◆ WORK INSTRUCTIONS ◆
Repeat the listing exactly, minus the pictures.

*** DATASET RECORDS Section Begins ***

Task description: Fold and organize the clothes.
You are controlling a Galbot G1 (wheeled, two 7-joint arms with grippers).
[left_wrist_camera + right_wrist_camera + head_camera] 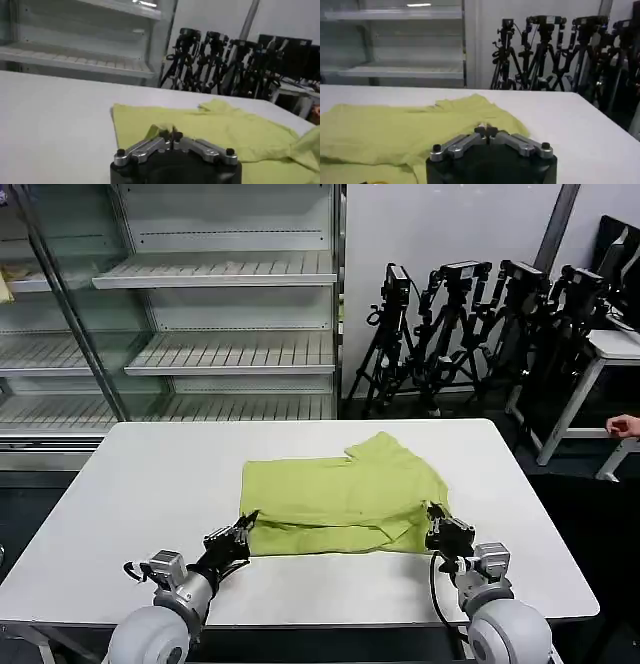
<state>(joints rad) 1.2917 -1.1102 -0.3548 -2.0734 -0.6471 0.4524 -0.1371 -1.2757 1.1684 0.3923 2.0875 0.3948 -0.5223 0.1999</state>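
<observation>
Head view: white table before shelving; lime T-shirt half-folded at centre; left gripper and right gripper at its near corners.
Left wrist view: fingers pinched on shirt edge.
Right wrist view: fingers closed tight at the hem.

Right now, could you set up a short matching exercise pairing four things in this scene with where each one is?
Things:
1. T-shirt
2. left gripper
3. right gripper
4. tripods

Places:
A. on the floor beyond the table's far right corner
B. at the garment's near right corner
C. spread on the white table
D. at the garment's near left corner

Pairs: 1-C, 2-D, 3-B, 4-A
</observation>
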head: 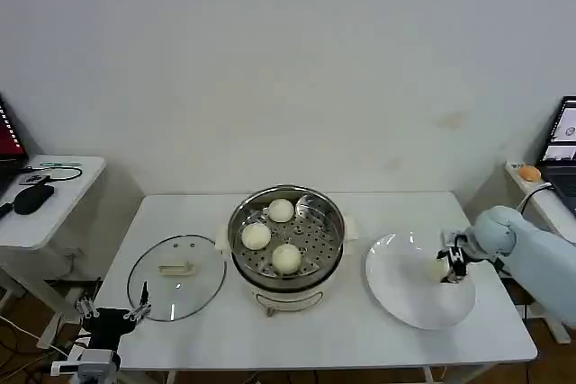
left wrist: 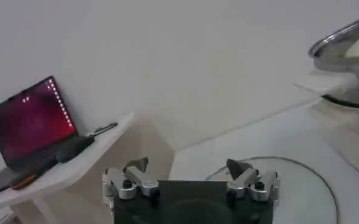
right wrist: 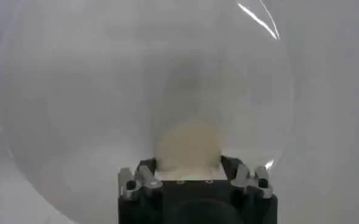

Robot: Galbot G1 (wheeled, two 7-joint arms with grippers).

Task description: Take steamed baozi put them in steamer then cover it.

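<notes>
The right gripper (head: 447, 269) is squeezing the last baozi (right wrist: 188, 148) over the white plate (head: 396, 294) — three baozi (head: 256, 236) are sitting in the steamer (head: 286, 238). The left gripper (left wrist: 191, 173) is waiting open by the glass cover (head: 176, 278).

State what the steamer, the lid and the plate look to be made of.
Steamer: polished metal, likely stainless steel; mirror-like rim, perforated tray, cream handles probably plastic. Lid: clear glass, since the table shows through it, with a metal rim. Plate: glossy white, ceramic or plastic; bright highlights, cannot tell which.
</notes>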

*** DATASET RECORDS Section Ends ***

◆ WRITTEN SOLUTION ◆
Task description: Fold and organize the clothes.
You are controlling a Galbot G1 (wheeled, two 7-joint arms with grippers).
[left_wrist_camera + right_wrist_camera + head_camera] 
<state>(joints rad) 1.2917 -1.1102 -0.3548 -2.0734 -0.6471 0.4524 -0.1371 -1.2757 1.1684 0.3923 2.0875 0.3948 -0.5223 0.1999</state>
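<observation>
Head view: white table before shelving; lime T-shirt half-folded at centre; left gripper and right gripper at its near corners.
Left wrist view: fingers pinched on shirt edge.
Right wrist view: fingers closed tight at the hem.

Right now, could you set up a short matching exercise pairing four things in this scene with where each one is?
Things:
1. T-shirt
2. left gripper
3. right gripper
4. tripods

Places:
A. on the floor beyond the table's far right corner
B. at the garment's near right corner
C. spread on the white table
D. at the garment's near left corner

Pairs: 1-C, 2-D, 3-B, 4-A
</observation>
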head: 
left wrist: 
right wrist: 

Robot: Galbot G1 (wheeled, two 7-joint arms with grippers).

Task description: Take steamed baozi put them in steamer then cover it.

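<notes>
The right gripper (head: 447, 269) is squeezing the last baozi (right wrist: 188, 148) over the white plate (head: 396, 294) — three baozi (head: 256, 236) are sitting in the steamer (head: 286, 238). The left gripper (left wrist: 191, 173) is waiting open by the glass cover (head: 176, 278).

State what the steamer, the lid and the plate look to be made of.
Steamer: polished metal, likely stainless steel; mirror-like rim, perforated tray, cream handles probably plastic. Lid: clear glass, since the table shows through it, with a metal rim. Plate: glossy white, ceramic or plastic; bright highlights, cannot tell which.
</notes>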

This concludes the answer to the exercise.